396 Mass. 485 | Mass. | 1986
The mother of a child bom in 1980 appeals, through new appellate counsel, from a judgment of the Bristol County Probate and Family Court dispensing with the need for her (and the father’s) consent to the adoption of her son.
On January 24, 1984, in response to a motion filed by counsel for the child, the judge ordered an examination of the mother by a psychiatrist whom the judge directed “to consider whether or not the mother is mentally and/or [szc] emotionally competent to adequately parent and care for her minor child.”

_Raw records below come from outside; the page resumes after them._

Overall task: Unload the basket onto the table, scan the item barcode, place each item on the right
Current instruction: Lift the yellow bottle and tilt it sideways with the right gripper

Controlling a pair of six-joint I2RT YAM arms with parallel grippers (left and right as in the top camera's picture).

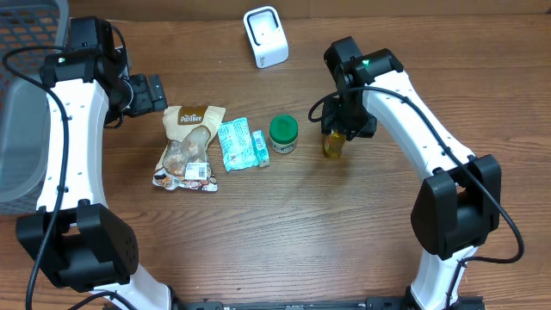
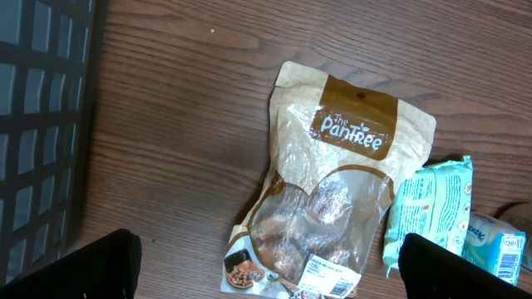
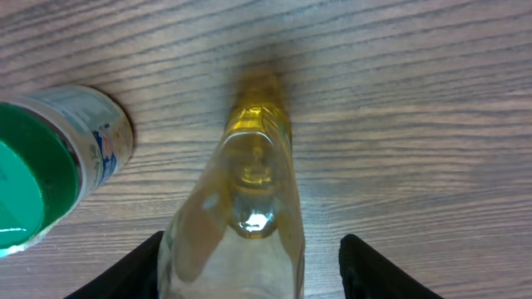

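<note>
Overhead view of a wooden table (image 1: 284, 224) with a robot arm on each side. A grey wire basket (image 1: 21, 129) sat at the left edge of the frame. Across the middle, from left to right, lay a brown snack pouch (image 1: 188, 146), a pale green wipes packet (image 1: 232, 144) and a small box (image 1: 260, 148). Next in the row stood a jar with a green lid (image 1: 283, 134) and, just right of centre, a small bottle of yellow liquid (image 1: 333, 148). A white scanner (image 1: 265, 36) stood alone at the top centre, well apart from all of them.

The task looked to be at its start. Every item rested on the table, none was near the scanner, and no barcode showed on the bottle. Picking one up, carrying it to the scanner and turning its code to face it all appeared still to do.

The right claw (image 3: 249, 278) hung directly over the bottle, its fingers partly spread and straddling it. In the wrist view one finger sat close against the bottle's side and the other stood clear of it with bare wood between, so it was not clamped. The left claw (image 2: 268, 267) gaped fully wide at the upper left of the overhead frame, above the pouch, holding and touching nothing.
</note>
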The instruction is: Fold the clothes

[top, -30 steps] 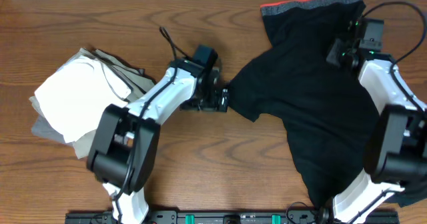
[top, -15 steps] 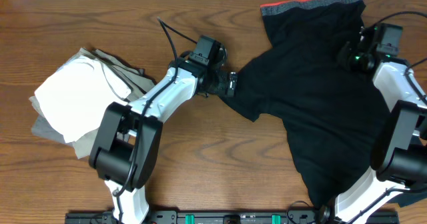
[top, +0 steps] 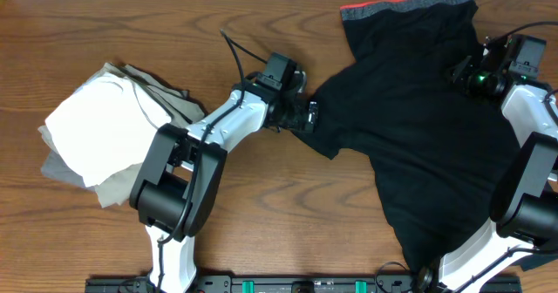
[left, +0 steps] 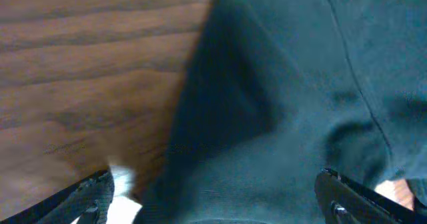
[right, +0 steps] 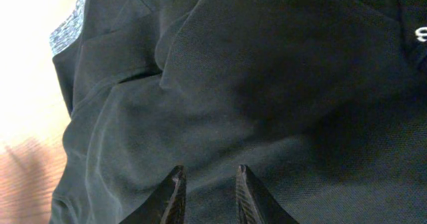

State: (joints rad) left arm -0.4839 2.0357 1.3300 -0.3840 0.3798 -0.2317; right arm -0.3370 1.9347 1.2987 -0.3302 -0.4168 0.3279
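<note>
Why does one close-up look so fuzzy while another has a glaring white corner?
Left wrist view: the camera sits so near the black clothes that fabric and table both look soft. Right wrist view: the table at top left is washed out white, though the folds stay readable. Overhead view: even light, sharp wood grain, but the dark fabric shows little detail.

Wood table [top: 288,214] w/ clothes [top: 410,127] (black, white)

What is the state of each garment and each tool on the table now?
black T-shirt: unfolded, spread out with wrinkles.
red-edged black garment: unfolded, partly under the T-shirt.
white and grey pile: folded, stacked.
left tool: wide open, at the T-shirt's sleeve.
right tool: slightly open over black fabric, holding nothing.
</note>
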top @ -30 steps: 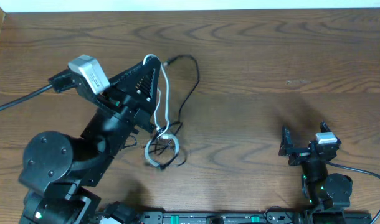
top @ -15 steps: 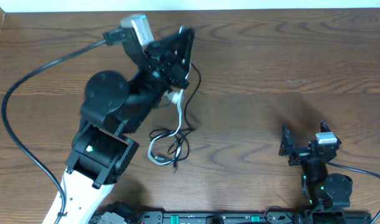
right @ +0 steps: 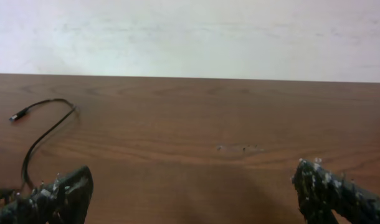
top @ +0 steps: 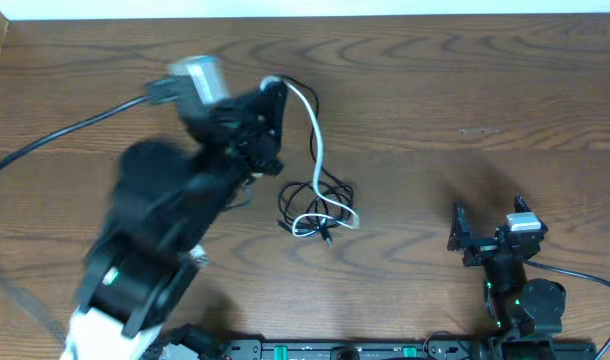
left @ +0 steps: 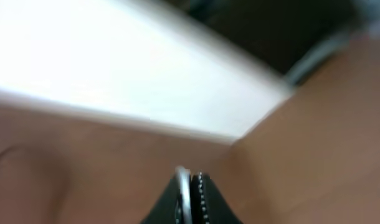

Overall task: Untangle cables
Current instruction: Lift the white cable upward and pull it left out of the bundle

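Note:
My left gripper [top: 275, 88] is shut on the white cable [top: 316, 140] near the table's far middle; the pinched white cord shows between the closed jaws in the blurred left wrist view [left: 187, 186]. The white cable runs down from the jaws into a tangled bundle of black cables [top: 320, 207] lying on the wooden table [top: 465, 90]. A black cable [right: 43, 134] with a small plug also shows at the left of the right wrist view. My right gripper [top: 488, 238] is open and empty at the front right, far from the cables.
A thick black arm lead [top: 55, 140] trails left across the table. The table's far edge meets a white surface [top: 305, 8]. The arm bases and a black rail [top: 365, 350] line the front edge.
My left arm has swung fast with the white cable, lifting it toward the far side; the tangled bundle has been dragged to the right. The right arm has not moved.

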Robot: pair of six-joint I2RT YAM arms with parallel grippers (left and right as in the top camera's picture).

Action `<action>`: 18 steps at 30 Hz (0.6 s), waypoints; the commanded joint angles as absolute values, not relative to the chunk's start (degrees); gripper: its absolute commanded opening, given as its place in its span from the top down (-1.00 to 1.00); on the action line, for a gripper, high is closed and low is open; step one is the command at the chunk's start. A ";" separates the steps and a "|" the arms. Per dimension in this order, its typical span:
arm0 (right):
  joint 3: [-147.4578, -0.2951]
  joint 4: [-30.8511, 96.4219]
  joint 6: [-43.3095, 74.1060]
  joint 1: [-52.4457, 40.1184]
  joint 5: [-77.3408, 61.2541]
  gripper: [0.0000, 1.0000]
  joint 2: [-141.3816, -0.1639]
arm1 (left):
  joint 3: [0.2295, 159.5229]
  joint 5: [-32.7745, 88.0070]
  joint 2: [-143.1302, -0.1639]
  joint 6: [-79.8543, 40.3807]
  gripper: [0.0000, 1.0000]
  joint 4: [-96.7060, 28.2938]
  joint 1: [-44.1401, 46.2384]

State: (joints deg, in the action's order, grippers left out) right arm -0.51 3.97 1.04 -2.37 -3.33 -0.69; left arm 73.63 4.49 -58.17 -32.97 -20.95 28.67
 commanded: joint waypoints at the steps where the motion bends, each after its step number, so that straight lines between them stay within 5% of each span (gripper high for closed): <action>1: -0.32 4.08 1.63 -2.61 -3.20 -0.99 -0.36 | 73.14 -2.61 -63.72 -28.75 0.85 -25.17 28.69; 13: -0.32 4.08 1.63 -2.61 -3.20 -0.99 -0.36 | 73.14 -3.60 -58.96 -23.05 0.76 -21.87 28.69; 18: -0.32 4.08 1.63 -2.61 -3.20 -0.99 -0.36 | 73.14 -22.15 -59.16 -22.28 0.75 -30.44 28.69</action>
State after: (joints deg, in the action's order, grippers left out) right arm -0.51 4.01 1.04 -2.37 -3.33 -0.69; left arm 72.47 -6.96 -57.95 -24.75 -26.26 28.73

Evidence quite apart from the psychiatrist’s testimony strongly supported the judge’s conclusion to authorize adoption of the child without the mother’s consent. It is nevertheless apparent from the judge’s findings that the psychiatrist’s testimony provided significant support for the judge’s ultimate ruling. We conclude that the psychiatrist’s testimony was properly admitted under one of the statutory exceptions to the psychotherapist-patient privilege.
We conclude that exception (b) of § 20B supports the admission of the psychiatrist’s testimony. That section provides that “communications [made] to a psychotherapist in the course of a psychiatric examination ordered by the court” are not privileged if a judge finds that the patient made those communications “after having been informed that the communications would not be privileged.”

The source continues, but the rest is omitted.